London and Luxemnbourg based fund group Zadig has launched a new suatainable strategy for European investors.
Co-heads of investment strategy Adrian Vlad (pictured) and Louis Larere are in charge of the proposition, the €135m European SRI Strategy, and also run the Oyster Sustainable Europe Fund on an outsourced basis
Here, managers Vlad and Larere respond to ESG Clarity’s questions on the new strategy below:
What was the rationale behind launching this strategy?
It’s the natural evolution of Zadig given its hedge fund heritage dating back over 10 years and its evolution into an institutional UCITS fund with daily liquidity, and transparency, integrating ESG in its investment process.
The sustainable strategy goes a step further, basically recognising that the world is evolving and that sustainability is more than a buzzword and is here to stay. It also shows that we are listening to our clients and helping them to engage more with their investments.
Why has Zadig sought to provide an alternative to the growing complexity of sustainable strategies?
We believe in simplicity, transparency and data but we need to be careful with the latter because not all data is material. Sometimes data can facilitate greenwashing and UN SDG-washing. Investors need to question third party score providers as some of the data that goes into building those complex scores is immaterial or biased. This is why different providers cannot agree on the ratings.

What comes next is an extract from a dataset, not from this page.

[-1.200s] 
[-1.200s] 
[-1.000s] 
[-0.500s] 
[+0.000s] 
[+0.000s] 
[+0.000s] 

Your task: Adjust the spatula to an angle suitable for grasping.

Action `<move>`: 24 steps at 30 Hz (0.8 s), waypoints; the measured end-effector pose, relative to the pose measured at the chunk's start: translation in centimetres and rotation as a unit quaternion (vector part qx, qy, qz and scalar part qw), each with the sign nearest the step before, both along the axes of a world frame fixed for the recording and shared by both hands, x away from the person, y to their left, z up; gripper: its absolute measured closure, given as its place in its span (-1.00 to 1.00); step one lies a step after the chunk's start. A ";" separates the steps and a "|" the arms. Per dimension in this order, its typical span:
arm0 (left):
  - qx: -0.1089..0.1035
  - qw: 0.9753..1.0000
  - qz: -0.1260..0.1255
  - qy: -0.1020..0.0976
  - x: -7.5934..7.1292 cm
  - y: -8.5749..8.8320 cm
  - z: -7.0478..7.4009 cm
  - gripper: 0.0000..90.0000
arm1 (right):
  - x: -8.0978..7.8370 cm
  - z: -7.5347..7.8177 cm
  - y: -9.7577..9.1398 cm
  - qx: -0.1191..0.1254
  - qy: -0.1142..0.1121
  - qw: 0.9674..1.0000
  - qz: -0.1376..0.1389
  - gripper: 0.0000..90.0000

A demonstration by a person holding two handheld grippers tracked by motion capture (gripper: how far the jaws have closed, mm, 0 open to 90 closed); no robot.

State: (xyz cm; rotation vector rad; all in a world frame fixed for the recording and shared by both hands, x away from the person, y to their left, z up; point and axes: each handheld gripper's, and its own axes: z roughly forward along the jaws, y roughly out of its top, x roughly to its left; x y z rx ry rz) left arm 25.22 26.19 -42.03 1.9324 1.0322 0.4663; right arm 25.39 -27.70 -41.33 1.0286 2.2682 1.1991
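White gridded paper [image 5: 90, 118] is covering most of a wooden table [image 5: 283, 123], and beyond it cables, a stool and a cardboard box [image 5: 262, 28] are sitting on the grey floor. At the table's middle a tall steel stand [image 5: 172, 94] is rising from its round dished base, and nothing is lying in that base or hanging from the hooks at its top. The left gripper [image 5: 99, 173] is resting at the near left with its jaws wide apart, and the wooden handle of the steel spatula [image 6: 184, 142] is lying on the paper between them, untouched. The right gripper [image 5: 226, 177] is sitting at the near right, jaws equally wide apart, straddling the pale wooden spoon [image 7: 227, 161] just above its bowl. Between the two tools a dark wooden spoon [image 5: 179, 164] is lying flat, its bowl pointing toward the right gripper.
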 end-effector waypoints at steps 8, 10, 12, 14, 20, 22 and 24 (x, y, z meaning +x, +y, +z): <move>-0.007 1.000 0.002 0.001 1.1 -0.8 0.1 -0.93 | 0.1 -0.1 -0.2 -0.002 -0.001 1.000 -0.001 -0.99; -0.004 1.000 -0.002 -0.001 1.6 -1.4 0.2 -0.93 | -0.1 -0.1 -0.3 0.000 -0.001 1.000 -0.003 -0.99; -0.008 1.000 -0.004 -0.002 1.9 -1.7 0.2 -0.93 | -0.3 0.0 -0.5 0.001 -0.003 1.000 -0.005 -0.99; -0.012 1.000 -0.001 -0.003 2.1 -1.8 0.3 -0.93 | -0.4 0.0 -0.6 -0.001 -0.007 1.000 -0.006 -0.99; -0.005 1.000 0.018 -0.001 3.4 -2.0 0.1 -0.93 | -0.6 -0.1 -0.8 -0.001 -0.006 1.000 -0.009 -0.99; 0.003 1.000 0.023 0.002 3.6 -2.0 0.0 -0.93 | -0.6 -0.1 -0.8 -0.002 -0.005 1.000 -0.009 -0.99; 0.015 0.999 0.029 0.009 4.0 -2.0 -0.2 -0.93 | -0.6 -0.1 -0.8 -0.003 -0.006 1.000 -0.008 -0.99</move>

What is the strategy’s aim/target?
We aim to outperform the European market while having an exposure to sustainable goods and services that is around twice that of the market over time.
Can you briefly describe the team and investment process?
We are both in charge of picking the stocks, constructing the portfolio and verifying the sustainability claims of the companies.
We have a negative exclusion list of companies materially involved in alcohol, tobacco, firearms, gambling, pornography and/or fossil fuels or where there are material controversies that need to be addressed. We will not invest in these companies.
With the remaining companies, we focus on their business models, and their positive externality via their products and services that address the UN SDGs. We quantify this in terms of the percentage of products and services that are sustainable (as a percentage of sales, capex or assets depending on the industry) on a sliding scale from 0-100%.
What we are committing to is that every company we invest in has at least 10% exposure to UN SDGs while the aggregated portfolio will be around 40% over time. As a reference, according to our calculation, we think that the European market is currently around 20% sustainable.
Our portfolio is diversified both in terms of UN SDGs themes and sectors/styles with a reasonable 2021 price/earnings valuation of around 17x.
How does this strategy differ from other sustainable funds?
We seek ‘sustainability at a reasonable price’ whereas other sustainable funds seek ‘sustainability at any price’. Our approach is simple, transparent and backed by public data usually found in corporate annual reports. Unlike over sustainable funds, we don’t use third party scores that can be manipulated by the data provider or a corporate IR department, and there are no binary Yes/No questionnaires. In sum, we pay attention to valuation and the price we pay for sustainability exposure.
How is ESG integrated across the firm?
Each analyst is in charge of ESG considerations in the due diligence process. We don’t have a dedicated ESG team as we believe there’s no one better to assess the ESG metrics than the lead analyst on the stock. We usually capture the ESG criteria in the cost of capital and we use MSCI to monitor controversies. We regularly engage with the companies to address controversies.
How many holdings are there in the portfolio? Is it important to be concentrated with this investment strategy?
There are 25 names and the maximum we would have is 30. We believe in concentration and hence in conviction. This is how we think active managers can add value in any area sustainable or not.
What vehicles are available to access the strategy? What are the fees?
The strategy is available through managed accounts or through the Oyster Sustainable Europe Fund which has named Zadig as the investment manager. Zadig plans to set up its own fund in due course. Fees depend on share classes and the size of managed accounts.
Do you think investors are coming around to the idea that investing responsibly does not necessarily mean sacrificing returns?
Every crisis is different, but the pandemic has proven that sustainable investing is more resilient than thought and that far from being a bubble, the trend is here to stay. This is helped by policy at the EU level. So, yes, investors are coming around to this idea.
How do you envisage the responsible investing landscape will evolve over the next decade?
We think sustainability – the way we define it, quantify it, disclose it and audit it – will ultimately become standardised and mandatory for corporates, in the same way that accounting standards exist today.